→ PROMPT
Please give every line below again exactly, but not its pictures.

→ EXERCISE MATERIAL
▶

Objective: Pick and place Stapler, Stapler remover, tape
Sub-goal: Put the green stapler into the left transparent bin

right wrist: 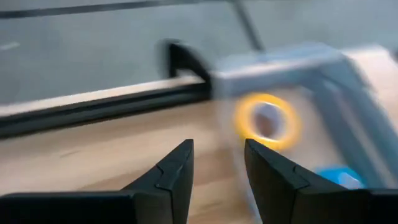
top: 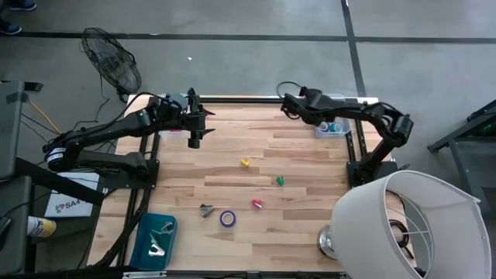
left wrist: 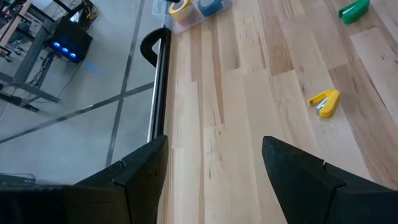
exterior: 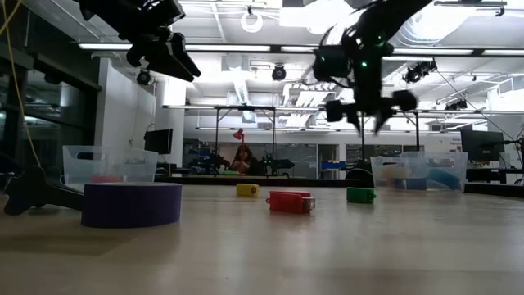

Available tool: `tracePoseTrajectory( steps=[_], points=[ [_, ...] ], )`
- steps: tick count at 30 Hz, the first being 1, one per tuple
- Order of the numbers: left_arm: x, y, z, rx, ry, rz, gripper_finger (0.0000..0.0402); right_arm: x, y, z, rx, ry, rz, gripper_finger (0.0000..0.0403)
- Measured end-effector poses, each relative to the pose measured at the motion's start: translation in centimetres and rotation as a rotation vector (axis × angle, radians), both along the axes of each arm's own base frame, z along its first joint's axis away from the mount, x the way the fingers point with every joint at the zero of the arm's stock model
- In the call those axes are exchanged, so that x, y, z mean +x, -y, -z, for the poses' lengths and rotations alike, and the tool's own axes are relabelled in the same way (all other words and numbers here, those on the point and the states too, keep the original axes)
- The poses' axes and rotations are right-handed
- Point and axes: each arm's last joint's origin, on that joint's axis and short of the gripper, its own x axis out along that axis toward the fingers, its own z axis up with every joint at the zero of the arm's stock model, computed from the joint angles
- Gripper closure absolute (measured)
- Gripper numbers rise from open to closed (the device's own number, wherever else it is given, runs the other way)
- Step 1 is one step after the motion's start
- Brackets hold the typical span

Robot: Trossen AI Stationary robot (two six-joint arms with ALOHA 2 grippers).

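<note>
A purple tape roll (top: 227, 218) lies flat near the table's front, with a dark staple remover (top: 206, 210) beside it. A yellow stapler (top: 245, 162), a green stapler (top: 280, 180) and a red stapler (top: 256, 204) lie apart in the table's middle. In a clear bin (top: 333, 128) at the far right sit a yellow tape roll (right wrist: 267, 121) and a blue one (right wrist: 336, 175). My right gripper (right wrist: 217, 168) hangs open and empty in the air next to that bin. Over the far left, my left gripper (left wrist: 214, 168) is open and empty above bare wood.
A blue tray (top: 155, 236) holding staple removers sits at the near left corner. A second clear bin (exterior: 106, 168) stands at the far left. A white lamp shade (top: 411, 225) covers the near right corner. A black rail (left wrist: 158, 81) runs along the table's far edge.
</note>
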Motion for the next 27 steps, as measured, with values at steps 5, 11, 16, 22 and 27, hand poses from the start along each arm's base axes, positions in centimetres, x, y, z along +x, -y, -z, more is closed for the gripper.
tracePoseTrajectory(
  steps=[5, 11, 16, 22, 27],
  points=[
    [0.0, 0.0, 0.0, 0.0, 0.0, 0.0, 0.0145, 3.4, -0.8, -0.6, -0.021, 0.046, -0.338, 0.0269],
    [0.0, 0.0, 0.0, 0.0, 0.0, 0.0, 0.0145, 6.5, -2.9, -1.5, -0.04, 0.104, -0.705, 0.0269],
    [0.0, 0.0, 0.0, -0.002, 0.001, 0.003, 0.0145, 7.5, -4.6, -1.6, 0.005, 0.108, -0.901, 0.0269],
    [0.0, 0.1, 0.0, -0.018, 0.008, 0.012, 0.0145, 7.8, -6.1, -1.2, 0.104, 0.133, -1.009, 0.0269],
    [0.0, 0.1, 0.0, -0.042, 0.017, -0.001, 0.0145, 7.3, -7.1, -0.7, 0.247, 0.183, -0.969, 0.0269]
  ],
)
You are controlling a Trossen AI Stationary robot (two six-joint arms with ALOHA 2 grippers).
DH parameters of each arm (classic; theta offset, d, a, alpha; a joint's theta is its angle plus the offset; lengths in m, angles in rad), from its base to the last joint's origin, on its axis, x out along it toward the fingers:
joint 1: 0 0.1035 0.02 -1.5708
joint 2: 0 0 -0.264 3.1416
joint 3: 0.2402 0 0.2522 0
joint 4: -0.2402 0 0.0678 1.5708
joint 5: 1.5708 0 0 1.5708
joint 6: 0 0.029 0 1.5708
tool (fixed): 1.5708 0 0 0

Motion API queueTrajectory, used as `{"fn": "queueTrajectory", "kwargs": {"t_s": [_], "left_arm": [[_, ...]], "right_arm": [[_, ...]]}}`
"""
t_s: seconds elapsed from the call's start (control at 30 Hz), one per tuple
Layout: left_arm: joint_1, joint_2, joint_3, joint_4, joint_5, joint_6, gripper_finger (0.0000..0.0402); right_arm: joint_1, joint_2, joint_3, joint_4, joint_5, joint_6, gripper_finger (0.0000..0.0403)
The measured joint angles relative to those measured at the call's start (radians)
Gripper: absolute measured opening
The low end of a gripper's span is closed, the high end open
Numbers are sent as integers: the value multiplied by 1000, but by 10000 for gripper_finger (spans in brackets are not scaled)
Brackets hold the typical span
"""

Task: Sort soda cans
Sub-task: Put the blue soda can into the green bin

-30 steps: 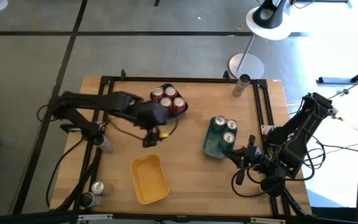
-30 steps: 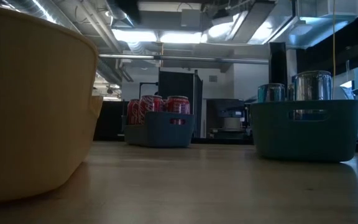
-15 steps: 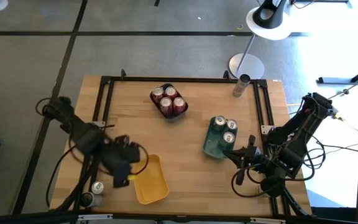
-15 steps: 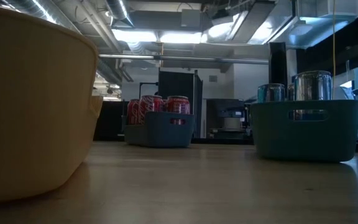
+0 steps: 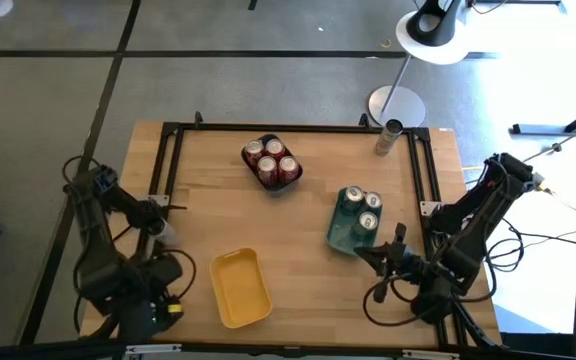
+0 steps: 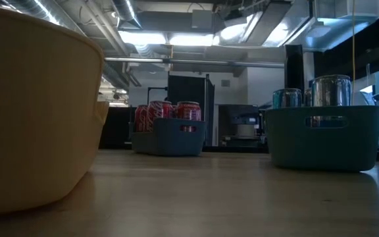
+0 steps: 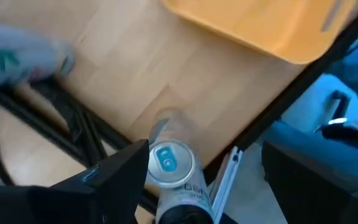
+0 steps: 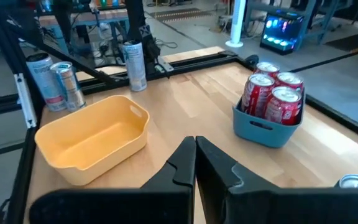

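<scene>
Three red soda cans (image 5: 271, 160) stand in a dark blue tray (image 8: 265, 132) at the far middle. Silver cans (image 5: 365, 208) stand in the teal tray (image 6: 324, 138). The yellow tray (image 5: 240, 288) lies near the front, with nothing showing in it. My left gripper (image 5: 156, 312) hangs open, pointing down, over the near left corner. A silver-topped can (image 7: 169, 164) stands below it, close to one finger. My right gripper (image 8: 196, 148) is shut on nothing, near the teal tray's near side.
Another can (image 5: 167, 232) stands by the black left rail (image 5: 158, 180), and one more (image 5: 388, 137) at the far right corner. Two cans (image 8: 55, 81) show beyond the yellow tray in the right wrist view. Bare wood lies between the trays.
My left gripper has swung from beside the red cans' tray toward the table's near left corner, passing the yellow tray, and its wrist has rolled on the way. It now covers the two cans that stood there. My right arm has kept still.
</scene>
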Motion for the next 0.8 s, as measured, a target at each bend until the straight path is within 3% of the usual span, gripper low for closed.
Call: {"fn": "queueTrajectory", "kwargs": {"t_s": [0.23, 0.4, 0.8], "left_arm": [[-64, -35, -121, 9, 102, -158, 301], [-85, -89, -219, 112, 117, -199, 301], [-78, -168, -433, 327, 129, -133, 301]], "right_arm": [[-1, 5, 0, 0, 49, 0, 12], [-1, 5, 0, 1, 61, 0, 12], [-1, 5, 0, 5, 62, 0, 12]]}}
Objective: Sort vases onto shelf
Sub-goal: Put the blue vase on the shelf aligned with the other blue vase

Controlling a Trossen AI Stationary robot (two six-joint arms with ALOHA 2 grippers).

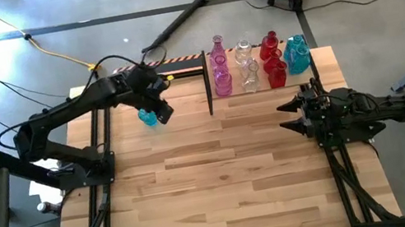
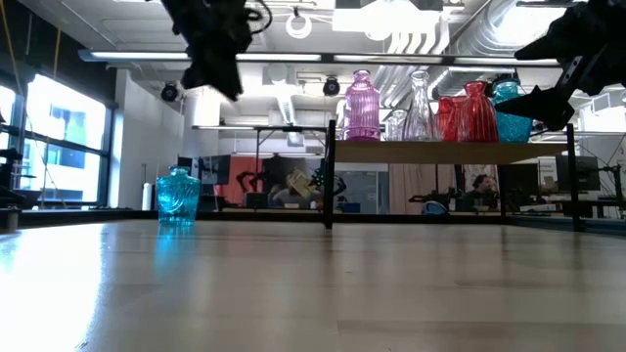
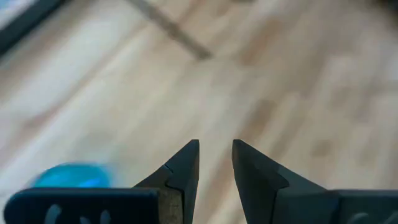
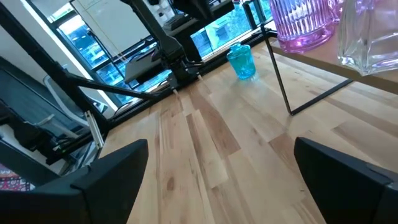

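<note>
One teal vase [image 1: 147, 117] stands alone on the table [image 1: 223, 185] near its far edge, well apart from the shelf [image 1: 320, 68] at the far right corner, where pink, clear, red and teal vases [image 1: 256, 62] already stand. The left gripper [image 1: 160, 108] hangs just above that vase, fingers [image 3: 180, 174] narrowly parted and holding nothing. The right gripper [image 1: 288, 113] waits spread wide by the shelf's near edge. The step looks like picking up the last vase; next, the left gripper must widen and descend around it.
</note>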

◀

→ SOLUTION TO THE PROBLEM
Objective: Pick and place Stapler, Stapler remover, tape
Sub-goal: Put the green stapler into the left transparent bin

right wrist: 
top: 
left wrist: 
exterior: 

Available tool: `tracePoseTrajectory( steps=[_], points=[ [_, ...] ], )`
- steps: tick count at 30 Hz, the first being 1, one per tuple
- Order of the numbers: left_arm: x, y, z, rx, ry, rz, gripper_finger (0.0000..0.0402); right_arm: x, y, z, rx, ry, rz, gripper_finger (0.0000..0.0403)
- Measured end-effector poses, each relative to the pose measured at the motion's start: translation in centimetres and rotation as a rotation vector (axis × angle, radians), both along the axes of each arm's own base frame, z along its first joint's axis away from the mount, x the way the fingers point with every joint at the zero of the arm's stock model
- In the call those axes are exchanged, so that x, y, z mean +x, -y, -z, for the poses' lengths and rotations alike, and the tool's own axes are relabelled in the same way (all other words and numbers here, those on the point and the states too, keep the original axes)
- The poses' axes and rotations are right-handed
- Point and axes: each arm's last joint's origin, on that joint's axis and short of the gripper, its own x axis out along that axis toward the fingers, its own z axis up with every joint at the zero of the arm's stock model, computed from the joint angles
- Gripper closure absolute (measured)
- Gripper numbers rise from open to closed (the device's own number, wherever else it is given, runs the other way)
- Step 1 is one step after the motion's start
- Brackets hold the typical span

Robot: Trossen AI Stationary robot (two six-joint arms with ALOHA 2 grippers).

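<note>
A purple tape roll (top: 227, 218) lies flat near the table's front, with a dark staple remover (top: 206, 210) beside it. A yellow stapler (top: 245, 162), a green stapler (top: 280, 180) and a red stapler (top: 256, 204) lie apart in the table's middle. In a clear bin (top: 333, 128) at the far right sit a yellow tape roll (right wrist: 267, 121) and a blue one (right wrist: 336, 175). My right gripper (right wrist: 217, 168) hangs open and empty in the air next to that bin. Over the far left, my left gripper (left wrist: 214, 168) is open and empty above bare wood.
A blue tray (top: 155, 236) holding staple removers sits at the near left corner. A second clear bin (exterior: 106, 168) stands at the far left. A white lamp shade (top: 411, 225) covers the near right corner. A black rail (left wrist: 158, 81) runs along the table's far edge.
</note>
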Motion for the next 27 steps, as measured, with values at steps 5, 11, 16, 22 and 27, hand poses from the start along each arm's base axes, positions in centimetres, x, y, z along +x, -y, -z, more is closed for the gripper.
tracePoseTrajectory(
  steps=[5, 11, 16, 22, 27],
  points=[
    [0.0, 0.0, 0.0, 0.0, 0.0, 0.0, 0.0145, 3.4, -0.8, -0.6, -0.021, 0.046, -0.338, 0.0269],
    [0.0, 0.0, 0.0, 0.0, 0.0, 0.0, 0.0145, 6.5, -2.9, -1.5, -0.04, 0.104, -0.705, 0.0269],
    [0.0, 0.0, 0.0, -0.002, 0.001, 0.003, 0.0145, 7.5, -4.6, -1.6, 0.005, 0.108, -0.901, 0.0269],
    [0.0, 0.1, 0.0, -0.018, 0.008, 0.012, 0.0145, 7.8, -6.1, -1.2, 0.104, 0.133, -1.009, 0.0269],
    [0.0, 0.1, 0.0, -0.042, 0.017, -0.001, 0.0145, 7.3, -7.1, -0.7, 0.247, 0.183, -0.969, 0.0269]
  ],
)
You are controlling a Trossen AI Stationary robot (two six-joint arms with ALOHA 2 grippers).
DH parameters of each arm (classic; theta offset, d, a, alpha; a joint's theta is its angle plus the offset; lengths in m, angles in rad), from its base to the last joint's origin, on its axis, x out along it toward the fingers:
joint 1: 0 0.1035 0.02 -1.5708
joint 2: 0 0 -0.264 3.1416
joint 3: 0.2402 0 0.2522 0
joint 4: -0.2402 0 0.0678 1.5708
joint 5: 1.5708 0 0 1.5708
joint 6: 0 0.029 0 1.5708
tool (fixed): 1.5708 0 0 0

Motion API queueTrajectory, used as `{"fn": "queueTrajectory", "kwargs": {"t_s": [_], "left_arm": [[_, ...]], "right_arm": [[_, ...]]}}`
"""
t_s: seconds elapsed from the call's start (control at 30 Hz), one per tuple
Layout: left_arm: joint_1, joint_2, joint_3, joint_4, joint_5, joint_6, gripper_finger (0.0000..0.0402); right_arm: joint_1, joint_2, joint_3, joint_4, joint_5, joint_6, gripper_finger (0.0000..0.0403)
The measured joint angles relative to those measured at the call's start (radians)
Gripper: absolute measured opening
The low end of a gripper's span is closed, the high end open
Numbers are sent as integers: the value multiplied by 1000, but by 10000 for gripper_finger (spans in brackets are not scaled)
Brackets hold the typical span
"""

Task: Sort soda cans
Sub-task: Put the blue soda can into the green bin

-30 steps: 
-30 steps: 
-15 steps: 
-15 steps: 
+0 steps: 
+0 steps: 
+0 steps: 
+0 steps: 

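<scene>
Three red soda cans (image 5: 271, 160) stand in a dark blue tray (image 8: 265, 132) at the far middle. Silver cans (image 5: 365, 208) stand in the teal tray (image 6: 324, 138). The yellow tray (image 5: 240, 288) lies near the front, with nothing showing in it. My left gripper (image 5: 156, 312) hangs open, pointing down, over the near left corner. A silver-topped can (image 7: 169, 164) stands below it, close to one finger. My right gripper (image 8: 196, 148) is shut on nothing, near the teal tray's near side.
Another can (image 5: 167, 232) stands by the black left rail (image 5: 158, 180), and one more (image 5: 388, 137) at the far right corner. Two cans (image 8: 55, 81) show beyond the yellow tray in the right wrist view. Bare wood lies between the trays.
My left gripper has swung from beside the red cans' tray toward the table's near left corner, passing the yellow tray, and its wrist has rolled on the way. It now covers the two cans that stood there. My right arm has kept still.
</scene>
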Motion for the next 0.8 s, as measured, a target at each bend until the straight path is within 3% of the usual span, gripper low for closed.
Call: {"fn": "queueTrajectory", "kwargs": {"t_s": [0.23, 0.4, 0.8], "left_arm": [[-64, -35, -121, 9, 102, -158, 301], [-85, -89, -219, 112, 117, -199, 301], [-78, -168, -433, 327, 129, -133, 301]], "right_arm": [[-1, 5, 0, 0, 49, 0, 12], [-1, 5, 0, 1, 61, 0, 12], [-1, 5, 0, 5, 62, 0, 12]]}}
Objective: Sort vases onto shelf
Sub-goal: Put the blue vase on the shelf aligned with the other blue vase

Controlling a Trossen AI Stationary robot (two six-joint arms with ALOHA 2 grippers).


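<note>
One teal vase [image 1: 147, 117] stands alone on the table [image 1: 223, 185] near its far edge, well apart from the shelf [image 1: 320, 68] at the far right corner, where pink, clear, red and teal vases [image 1: 256, 62] already stand. The left gripper [image 1: 160, 108] hangs just above that vase, fingers [image 3: 180, 174] narrowly parted and holding nothing. The right gripper [image 1: 288, 113] waits spread wide by the shelf's near edge. The step looks like picking up the last vase; next, the left gripper must widen and descend around it.
</note>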

The output is finished, and nothing else is needed.